Got my Halloween costume!!


I want summer to hurry up and get here so Steve can come home and I can be his little stepford girlfriend and curl up in his arms and cook him yummy food and makeout with his hot face. That assuming he wants to get back together. But I know he still has alot of feelings for me. I miss him soooooooooooooooooooooooooooooooooooooooo much. I don't think I will ever not love him.

Sunday, October 12, 2008

Quick post, I have homework. Friday I went to a party with Brett, didn't drink, I was driving. Nasty creeper kept hitting on me and refused to leave me alone, so Blake pretended to be my boyfriend so he'd back off. Mostly chatted with Blake, it was cool and I wasn't in a hookup mood at all but then he kissed me out of nowhere and I was like, Ok, it's his birthday and then he started making out with me!! I didn't know what to make of it, he was verrry drunk and I was verrrry sober, but I kind of went along with it cause he's a cool guy and like I said it was his birthday, but it was awkward cause I kept thinking about Steve. I miss him so, SO much. So whatever. I drove Brett and Blake back to Hedges and Blake tried to convince me to stay the night in his dorm and I said no of course. Last night went out to dinner with Brett and Robby, went back to Robby and Nathan's apartment and played drinking games but I got soooooooo sick, which is weird cause I never get sick til the next day, and I had quite a bit of beer but not sooooooo much, I didn't even get as drunk as usual but I think that means my body is building up a tolerance which is baaaad and means I am drinking too much. So I am definatly going to cut back and I really did drink less this weekend than most and I need to continue watching myself. Anyway Brett and I went back to Hedges and I stayed the night there (she used Rob's breathalizer and was good to drive, it registered at 0) and today Audrey's aunt was giving facials so we went there and now I am going to go do my homework THE END.

Thursday, October 9, 2008

I am not sure of how safe this blog is.

Eg e sjempe syk idag :[

My tummy hurts.
Last weekend was pretty good. Thursday I was at N. Hedges with some people, we drank a bit, and it doesn't take much for me... BAAAAD I KNOW! But I made sure I got ALL my homework done and even did my weekend's homework before I went, and I drank a liter of water and was good in the morning. Friday was pretty great.

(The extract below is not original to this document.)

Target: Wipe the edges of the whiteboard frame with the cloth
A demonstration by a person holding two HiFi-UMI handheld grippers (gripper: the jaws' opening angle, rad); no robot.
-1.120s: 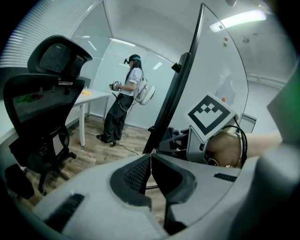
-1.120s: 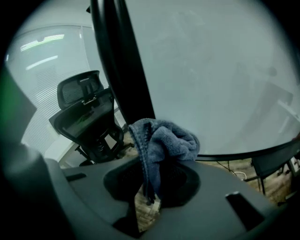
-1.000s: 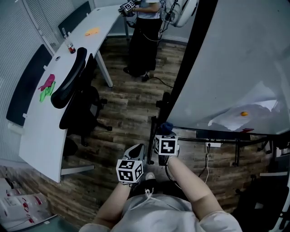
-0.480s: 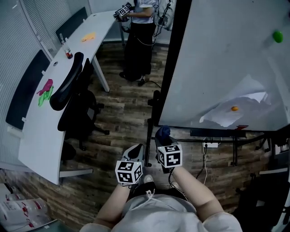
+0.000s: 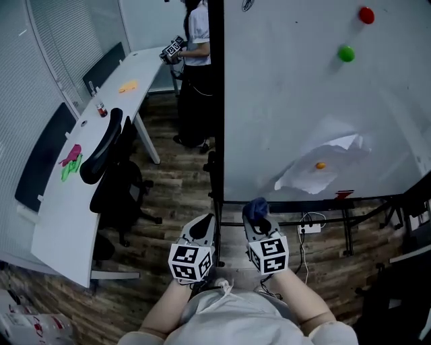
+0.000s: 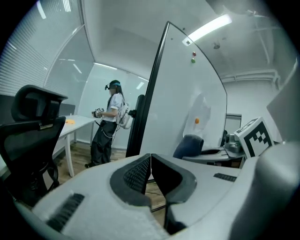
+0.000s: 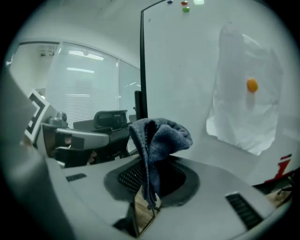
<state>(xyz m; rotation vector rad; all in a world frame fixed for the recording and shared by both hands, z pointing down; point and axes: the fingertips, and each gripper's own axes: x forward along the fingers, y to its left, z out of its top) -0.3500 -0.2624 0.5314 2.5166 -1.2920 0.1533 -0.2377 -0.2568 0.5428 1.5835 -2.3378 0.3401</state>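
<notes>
The whiteboard (image 5: 296, 101) stands upright ahead of me, its black frame (image 5: 215, 101) running down the left edge and along the bottom. My right gripper (image 5: 256, 220) is shut on a dark blue cloth (image 5: 255, 207), held just in front of the bottom left corner of the frame. In the right gripper view the cloth (image 7: 159, 136) bunches above the jaws of the right gripper (image 7: 149, 176), with the frame's left edge (image 7: 141, 70) behind it. My left gripper (image 5: 203, 226) hangs beside it, left of the board. Its jaws (image 6: 150, 159) are shut with nothing in them.
A white paper sheet (image 5: 316, 162) hangs under an orange magnet (image 5: 320, 165); green (image 5: 346, 53) and red (image 5: 366, 15) magnets sit higher. A black office chair (image 5: 111, 168) and curved white desk (image 5: 74, 189) stand left. A person (image 5: 195, 47) stands at the back. Cables (image 5: 306, 226) lie under the board.
The head view has tilted up, so more of the whiteboard shows and it looks upright. The right gripper with the cloth has shifted slightly right. The left gripper has barely moved.
</notes>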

I went out with Maeva and met with the other internationals and drank in Pryor, and then we went to some bar/club place and danced and danced and danced but I was pretty drunk to be honest and I made quite the spectical of myself and everyone thought I hooked up with one of the German guys Markus cause I mostly hung out with him, but that was just because he was being so nice and I was drunk and just wanted a friend. But yesterday Maeva told me I was crowding her a bit and asked me if my old friends don't miss having meals with me, and I got the hint and she said I'm of course free to sit with her friends but now I feel so awkward and I just don't know where I belong. And she wasn't being rude about it at all, I need my space too so I am not offended at all, I mean yesterday and today I've been to just Hannon for meals but I never know if I'm going to have someone to sit with, even though I'm so much younger than the internationals it was at least nice knowing I had a group to eat with.. and this week has just been hard and I am menstrally emotional and I REALLY miss Steve like none other... God! What I would give to be curled up next to him!! I just feel really depressed right now and sick (literally-not just stress wise) and I just want to go home but it's supposed to snow this weekend and I'm not driving on the interstate on the ice.

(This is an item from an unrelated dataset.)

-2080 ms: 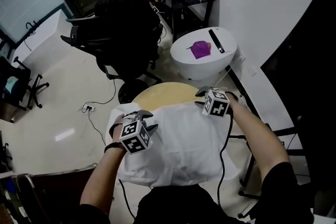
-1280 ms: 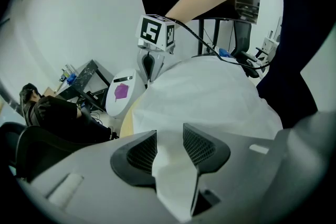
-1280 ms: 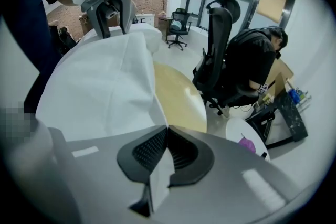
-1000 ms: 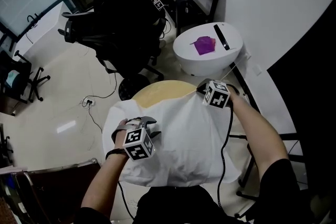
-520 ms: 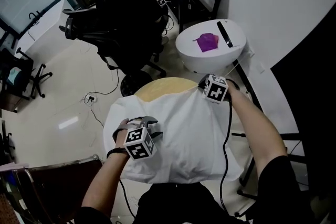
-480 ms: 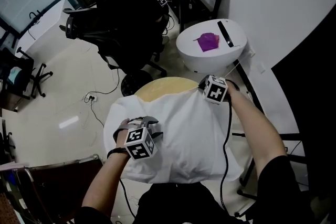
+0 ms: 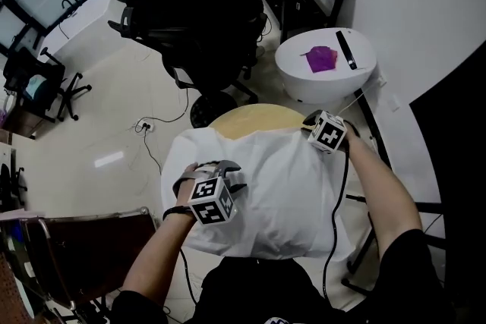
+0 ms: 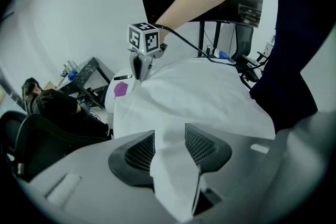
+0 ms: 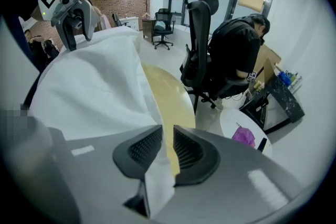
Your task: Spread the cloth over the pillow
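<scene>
I am releasing the cloth [image 7: 277, 190]: left gripper [image 7: 218, 166] parted at its near-left corner, right gripper [image 7: 310, 118] just opening far-right, fabric between both.

Clad in a dark top with short sleeves [image 7: 406, 258], arms bare below them. Thin dark band [image 7: 175, 212] round the left wrist, lower left of centre in the head view. Left hand-held gripper [image 8: 169, 145] built as a smooth pale grey shell ending in two dark grey wedge-shaped jaws, faced with finely ribbed pads [image 8: 140, 150]. Right hand-held gripper [image 9: 168, 148] of the same make and colours. Topped each by a white cube [image 7: 213, 201] printed with black square markers, the second cube [image 7: 329, 133] right of centre. Black cable [image 7: 336, 209] running from the right one toward the lower edge.
</scene>
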### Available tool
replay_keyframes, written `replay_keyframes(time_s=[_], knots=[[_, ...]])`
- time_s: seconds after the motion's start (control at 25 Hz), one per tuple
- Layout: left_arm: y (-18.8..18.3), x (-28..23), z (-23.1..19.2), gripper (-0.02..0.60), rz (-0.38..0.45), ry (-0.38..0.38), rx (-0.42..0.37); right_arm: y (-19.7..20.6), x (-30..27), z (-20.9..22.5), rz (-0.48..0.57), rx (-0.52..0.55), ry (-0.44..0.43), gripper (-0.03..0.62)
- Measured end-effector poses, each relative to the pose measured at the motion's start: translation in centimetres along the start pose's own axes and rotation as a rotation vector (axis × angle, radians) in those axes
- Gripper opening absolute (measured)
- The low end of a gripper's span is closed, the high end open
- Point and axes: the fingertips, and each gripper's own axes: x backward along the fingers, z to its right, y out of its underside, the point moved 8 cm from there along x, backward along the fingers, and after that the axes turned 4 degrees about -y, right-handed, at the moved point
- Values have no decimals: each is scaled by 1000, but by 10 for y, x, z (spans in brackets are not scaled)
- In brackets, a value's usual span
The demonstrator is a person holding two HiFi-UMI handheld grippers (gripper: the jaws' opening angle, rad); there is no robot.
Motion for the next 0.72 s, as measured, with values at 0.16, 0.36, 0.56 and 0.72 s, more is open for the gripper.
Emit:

On the bright side, I think Steve and I will be getting back together next summer, we've been talking alot but I don't really know, but I think so. And I am going to not drink so much anymore because I am sick of being a fool and I want to try and work even harder in classes it's just so difficult when I don't even know what I am working for or what I am even trying to achieve.

Wednesday, October 1, 2008

It's really not even the fact that he changed his mind. Just that he went from snogging my face Wednesday night to not talking for me for the next four days. That's what pissed me off.